Data Deduplication – Dell is first and last

A very interesting report surfaced in front of me today. It is Information Week’s IT Pro ranking of Data Deduplication vendors, just made available a few weeks ago, and it is the overview of the dedupe market so far.

It surveyed over 400 IT professionals from various industries with companies ranging from less than 50 employees to over 10,000 employees and revenues of less than USD5 million to USD1 billion. Overall, it had a good mix of respondents. But the results were quite interesting.

It surveyed 2 segments

  1. Overall performance – product reliability, product performance, acquisition costs, operations costs etc.
  2. Technical features – replication, VTL, encryption, iSCSI and FCoE support etc.

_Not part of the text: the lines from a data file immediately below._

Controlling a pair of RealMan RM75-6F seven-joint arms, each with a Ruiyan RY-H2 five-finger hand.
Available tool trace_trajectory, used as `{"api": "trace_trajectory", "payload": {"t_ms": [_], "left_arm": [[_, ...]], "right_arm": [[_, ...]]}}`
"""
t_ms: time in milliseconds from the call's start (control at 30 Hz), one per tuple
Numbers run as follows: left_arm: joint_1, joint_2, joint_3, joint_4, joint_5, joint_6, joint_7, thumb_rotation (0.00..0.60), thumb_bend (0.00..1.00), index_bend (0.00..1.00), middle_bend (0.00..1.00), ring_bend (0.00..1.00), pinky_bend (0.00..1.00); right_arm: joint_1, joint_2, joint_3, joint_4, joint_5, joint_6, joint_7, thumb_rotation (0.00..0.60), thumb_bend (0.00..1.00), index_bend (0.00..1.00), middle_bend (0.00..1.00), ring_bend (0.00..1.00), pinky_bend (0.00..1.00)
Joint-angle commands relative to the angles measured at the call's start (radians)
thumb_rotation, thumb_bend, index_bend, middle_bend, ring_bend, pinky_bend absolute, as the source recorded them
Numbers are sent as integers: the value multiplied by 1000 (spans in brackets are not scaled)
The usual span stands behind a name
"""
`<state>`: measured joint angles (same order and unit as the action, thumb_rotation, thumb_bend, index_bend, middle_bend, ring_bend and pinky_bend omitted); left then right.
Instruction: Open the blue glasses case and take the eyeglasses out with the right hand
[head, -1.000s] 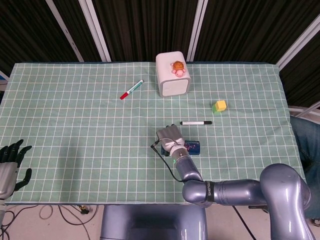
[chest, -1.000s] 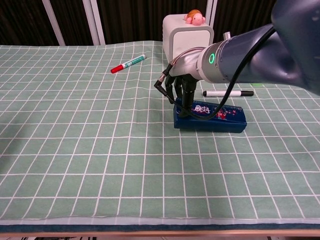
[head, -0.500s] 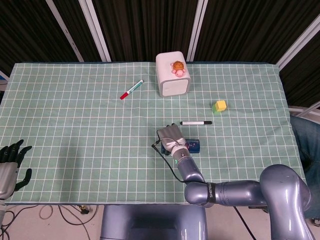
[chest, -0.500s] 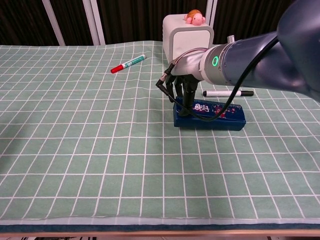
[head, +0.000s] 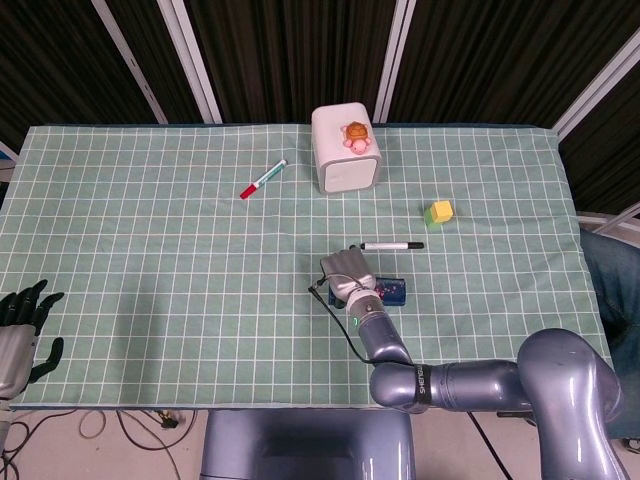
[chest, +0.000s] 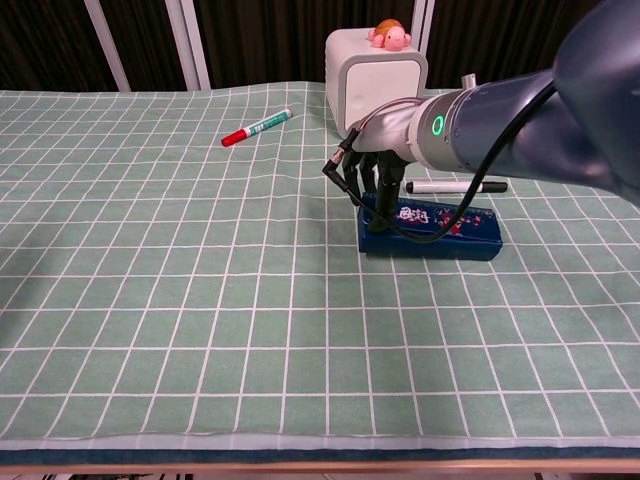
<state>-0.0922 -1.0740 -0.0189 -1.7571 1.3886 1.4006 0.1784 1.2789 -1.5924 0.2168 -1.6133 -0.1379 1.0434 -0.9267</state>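
Observation:
The blue glasses case lies closed on the green checked cloth, right of centre; the head view shows only its right end past my arm. My right hand stands over the case's left end, fingers pointing down and touching it, with nothing clasped between them. From above, the same hand covers most of the case. My left hand hangs off the table's near left corner, fingers apart and empty. No eyeglasses are visible.
A black marker lies just behind the case. A white box with a turtle toy on top stands at the back. A red marker lies back left, and a yellow cube lies to the right.
My right hand has shifted a little to the right, and the blue case has slid right with it. The left hand has stayed put.

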Motion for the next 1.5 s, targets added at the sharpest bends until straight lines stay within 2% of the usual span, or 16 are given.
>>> {"api": "trace_trajectory", "payload": {"t_ms": [33,367,667,933,1100,1433,1500], "left_arm": [[0,0,0,-1,0,-1,0,600,462,153,0,0,53],[0,1,1,-3,-3,-3,0,600,462,153,0,0,53],[-1,2,1,-4,-4,-4,-1,600,462,153,0,0,66],[-2,4,2,-4,-8,-9,0,600,462,152,0,0,70],[-2,4,1,-5,-8,-8,0,600,462,152,0,0,70],[-1,4,1,-4,-7,-6,1,600,462,152,0,0,70],[-1,4,1,-4,-7,-6,0,600,462,152,0,0,70]], "right_arm": [[-3,-5,-2,3,-3,12,2,600,1000,440,605,359,239],[-7,-19,-16,15,0,45,-27,600,1000,440,562,360,239],[-5,-25,-23,25,58,30,-71,600,923,440,508,347,239],[-2,-33,-23,35,91,28,-99,600,804,408,320,258,239],[-4,-38,-19,41,91,36,-102,600,791,381,263,219,239],[-15,-42,-18,49,83,42,-105,600,787,367,247,208,239],[-17,-42,-19,54,80,43,-107,600,743,362,246,204,239]]}}
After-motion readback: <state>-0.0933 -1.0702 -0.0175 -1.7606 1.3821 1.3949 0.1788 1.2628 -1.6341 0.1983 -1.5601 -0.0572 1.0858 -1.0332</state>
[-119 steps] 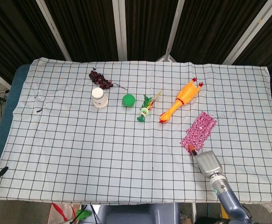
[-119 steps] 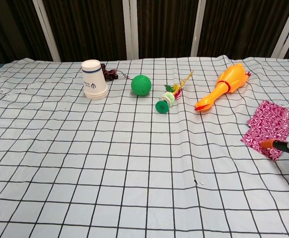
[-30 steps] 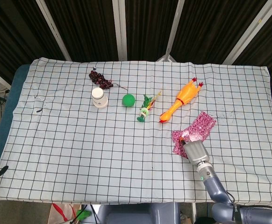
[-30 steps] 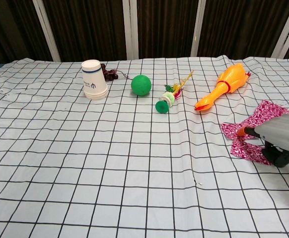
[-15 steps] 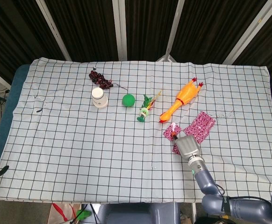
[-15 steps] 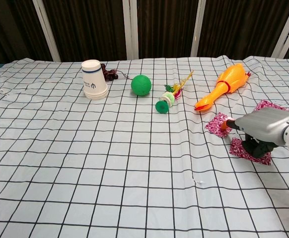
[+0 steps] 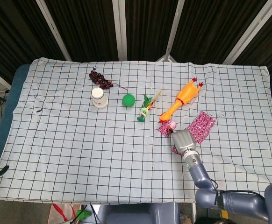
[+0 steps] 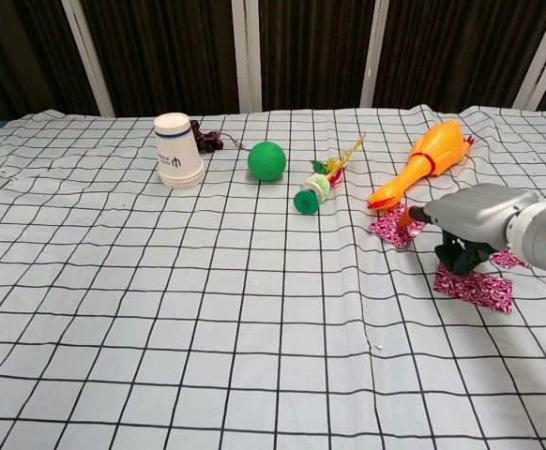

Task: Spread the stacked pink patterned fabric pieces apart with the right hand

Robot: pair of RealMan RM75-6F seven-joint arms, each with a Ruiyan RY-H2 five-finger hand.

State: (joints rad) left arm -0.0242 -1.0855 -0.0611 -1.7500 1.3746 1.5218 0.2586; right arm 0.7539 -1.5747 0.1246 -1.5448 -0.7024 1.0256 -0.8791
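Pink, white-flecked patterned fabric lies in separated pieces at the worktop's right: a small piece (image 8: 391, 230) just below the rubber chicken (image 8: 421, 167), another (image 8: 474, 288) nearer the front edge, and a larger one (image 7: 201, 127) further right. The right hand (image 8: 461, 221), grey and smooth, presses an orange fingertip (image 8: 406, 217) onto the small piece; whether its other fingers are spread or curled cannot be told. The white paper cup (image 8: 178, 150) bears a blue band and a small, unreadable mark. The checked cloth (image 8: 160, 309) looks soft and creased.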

When I saw the results (shown below), surprise, surprise! Here’s the overall performance survey chart:

Dell/Compellent scored the highest in this survey while EMC/Data Domain ranked the lowest. However, the difference between the first place and the last place vendor is only 4%, and this is to suggest that EMC/Data Domain was about just as good as the Dell/Compellent solution, but it scored poorly in the areas that matters most to the customer. In fact, as we drill down into the requirements of the overall performance one-by-one, as shown below,

there is little difference among the 7 vendors.

However, when it comes to Technical Features, Dell/Compellent is ranked last, the complete opposite. As you can see from the survey chart below, IBM ProtecTier, NetApp and HP are all ranked #1.

The details, as per the technical requirements of the customers, are shown below:

These figures show that the competition between the vendors is very, very stiff, with little edge difference from one to another. But what I was more interested were the following findings, because these figures tell a story.

In the survey, only 34% of the respondents say they have implemented some data deduplication solutions, while the rest are evaluating and plan to evaluation. This means that the overall market is not saturated and there is still a window of opportunity for the vendors. However, the speed of the a maturing data deduplication market, from early adopters perhaps 4-5 years ago to overall market adoption, surprised many, because the storage industry tend to be a bit less trendy than most areas of IT. With the way the rate of data deduplication is going, it will be very much a standard feature of all storage vendors in the very near future.

The second figures that is probably not-so-surprising is, for most of the customers who have already implemented the data deduplication solution, almost 99% are satisfied or somewhat satisfied with their solutions. Therefore, the likelihood of these customer switching vendors and replacing their gear is very low, perhaps partly because of the reliability of the solution as well as those products performing as they should.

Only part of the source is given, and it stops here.